● **WHAT NEEDS TO BE DONE**:
Nothing in the data may be altered as it is transcribed.

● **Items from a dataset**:
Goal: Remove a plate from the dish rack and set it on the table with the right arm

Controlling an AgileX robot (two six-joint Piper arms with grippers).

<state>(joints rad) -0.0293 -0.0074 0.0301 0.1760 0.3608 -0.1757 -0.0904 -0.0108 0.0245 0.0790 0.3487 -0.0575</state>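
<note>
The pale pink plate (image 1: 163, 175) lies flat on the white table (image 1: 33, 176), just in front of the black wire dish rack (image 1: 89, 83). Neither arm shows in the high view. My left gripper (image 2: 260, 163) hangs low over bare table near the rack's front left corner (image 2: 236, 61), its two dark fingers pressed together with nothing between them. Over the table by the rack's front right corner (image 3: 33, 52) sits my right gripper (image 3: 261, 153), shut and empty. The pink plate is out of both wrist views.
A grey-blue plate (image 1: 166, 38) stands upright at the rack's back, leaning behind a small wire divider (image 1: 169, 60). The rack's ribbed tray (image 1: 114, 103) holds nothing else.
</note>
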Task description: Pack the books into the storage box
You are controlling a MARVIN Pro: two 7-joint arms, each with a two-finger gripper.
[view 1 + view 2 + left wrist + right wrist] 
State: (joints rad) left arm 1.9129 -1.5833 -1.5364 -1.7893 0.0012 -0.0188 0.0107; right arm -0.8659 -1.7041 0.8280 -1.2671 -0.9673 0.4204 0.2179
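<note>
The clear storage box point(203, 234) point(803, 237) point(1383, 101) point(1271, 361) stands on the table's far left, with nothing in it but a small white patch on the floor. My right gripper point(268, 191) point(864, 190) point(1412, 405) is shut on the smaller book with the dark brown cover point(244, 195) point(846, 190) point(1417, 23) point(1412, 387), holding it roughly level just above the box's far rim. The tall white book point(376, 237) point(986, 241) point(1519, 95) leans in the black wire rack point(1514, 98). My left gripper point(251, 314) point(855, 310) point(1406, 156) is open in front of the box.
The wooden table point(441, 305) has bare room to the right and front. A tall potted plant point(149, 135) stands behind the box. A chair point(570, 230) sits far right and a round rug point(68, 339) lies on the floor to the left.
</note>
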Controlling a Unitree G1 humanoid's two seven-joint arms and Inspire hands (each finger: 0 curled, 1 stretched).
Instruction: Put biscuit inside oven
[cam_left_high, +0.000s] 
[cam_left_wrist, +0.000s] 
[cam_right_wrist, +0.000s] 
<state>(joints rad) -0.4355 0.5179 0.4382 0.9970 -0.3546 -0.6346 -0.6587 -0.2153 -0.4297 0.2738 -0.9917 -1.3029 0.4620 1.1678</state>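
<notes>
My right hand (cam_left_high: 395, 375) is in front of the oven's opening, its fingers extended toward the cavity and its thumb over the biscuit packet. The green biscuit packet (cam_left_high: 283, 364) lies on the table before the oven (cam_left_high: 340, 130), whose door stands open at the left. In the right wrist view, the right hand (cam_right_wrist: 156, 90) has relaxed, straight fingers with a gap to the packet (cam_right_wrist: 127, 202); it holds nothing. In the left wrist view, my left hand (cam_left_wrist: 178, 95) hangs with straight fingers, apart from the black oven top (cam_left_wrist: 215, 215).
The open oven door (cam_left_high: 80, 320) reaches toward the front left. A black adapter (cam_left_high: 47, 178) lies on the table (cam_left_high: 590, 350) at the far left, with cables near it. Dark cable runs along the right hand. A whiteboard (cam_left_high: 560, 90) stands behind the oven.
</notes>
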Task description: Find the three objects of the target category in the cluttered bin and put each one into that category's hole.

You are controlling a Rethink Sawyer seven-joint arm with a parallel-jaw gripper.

● **ANSWER SECTION**:
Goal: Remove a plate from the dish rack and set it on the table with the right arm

Controlling an AgileX robot (two six-joint Piper arms with grippers).

<state>(joints rad) -0.0293 -0.0074 0.0301 0.1760 0.3608 -0.1757 -0.0904 -0.0108 0.0245 0.0790 0.3487 -0.0575</state>
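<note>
The pale pink plate (image 1: 163, 175) lies flat on the white table (image 1: 33, 176), just in front of the black wire dish rack (image 1: 89, 83). Neither arm shows in the high view. My left gripper (image 2: 260, 163) hangs low over bare table near the rack's front left corner (image 2: 236, 61), its two dark fingers pressed together with nothing between them. Over the table by the rack's front right corner (image 3: 33, 52) sits my right gripper (image 3: 261, 153), shut and empty. The pink plate is out of both wrist views.
A grey-blue plate (image 1: 166, 38) stands upright at the rack's back, leaning behind a small wire divider (image 1: 169, 60). The rack's ribbed tray (image 1: 114, 103) holds nothing else.
</note>
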Task description: Pack the books into the storage box
You are controlling a MARVIN Pro: two 7-joint arms, each with a two-finger gripper.
[view 1 + view 2 + left wrist + right wrist] 
State: (joints rad) left arm 1.9129 -1.5833 -1.5364 -1.7893 0.0012 -0.0188 0.0107; right arm -0.8659 -1.7041 0.8280 -1.2671 -0.9673 0.4204 0.2179
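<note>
The clear storage box point(203, 234) point(803, 237) point(1383, 101) point(1271, 361) stands on the table's far left, with nothing in it but a small white patch on the floor. My right gripper point(268, 191) point(864, 190) point(1412, 405) is shut on the smaller book with the dark brown cover point(244, 195) point(846, 190) point(1417, 23) point(1412, 387), holding it roughly level just above the box's far rim. The tall white book point(376, 237) point(986, 241) point(1519, 95) leans in the black wire rack point(1514, 98). My left gripper point(251, 314) point(855, 310) point(1406, 156) is open in front of the box.
The wooden table point(441, 305) has bare room to the right and front. A tall potted plant point(149, 135) stands behind the box. A chair point(570, 230) sits far right and a round rug point(68, 339) lies on the floor to the left.
</note>
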Controlling a Unitree G1 humanoid's two seven-joint arms and Inspire hands (each finger: 0 curled, 1 stretched).
Instruction: Put biscuit inside oven
[cam_left_high, +0.000s] 
[cam_left_wrist, +0.000s] 
[cam_right_wrist, +0.000s] 
<state>(joints rad) -0.4355 0.5179 0.4382 0.9970 -0.3546 -0.6346 -0.6587 -0.2153 -0.4297 0.2738 -0.9917 -1.3029 0.4620 1.1678</state>
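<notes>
My right hand (cam_left_high: 395, 375) is in front of the oven's opening, its fingers extended toward the cavity and its thumb over the biscuit packet. The green biscuit packet (cam_left_high: 283, 364) lies on the table before the oven (cam_left_high: 340, 130), whose door stands open at the left. In the right wrist view, the right hand (cam_right_wrist: 156, 90) has relaxed, straight fingers with a gap to the packet (cam_right_wrist: 127, 202); it holds nothing. In the left wrist view, my left hand (cam_left_wrist: 178, 95) hangs with straight fingers, apart from the black oven top (cam_left_wrist: 215, 215).
The open oven door (cam_left_high: 80, 320) reaches toward the front left. A black adapter (cam_left_high: 47, 178) lies on the table (cam_left_high: 590, 350) at the far left, with cables near it. Dark cable runs along the right hand. A whiteboard (cam_left_high: 560, 90) stands behind the oven.
</notes>
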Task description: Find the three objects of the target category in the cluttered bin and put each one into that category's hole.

You are controlling a Rethink Sawyer seven-joint arm with a parallel-jaw gripper.

That completes the output.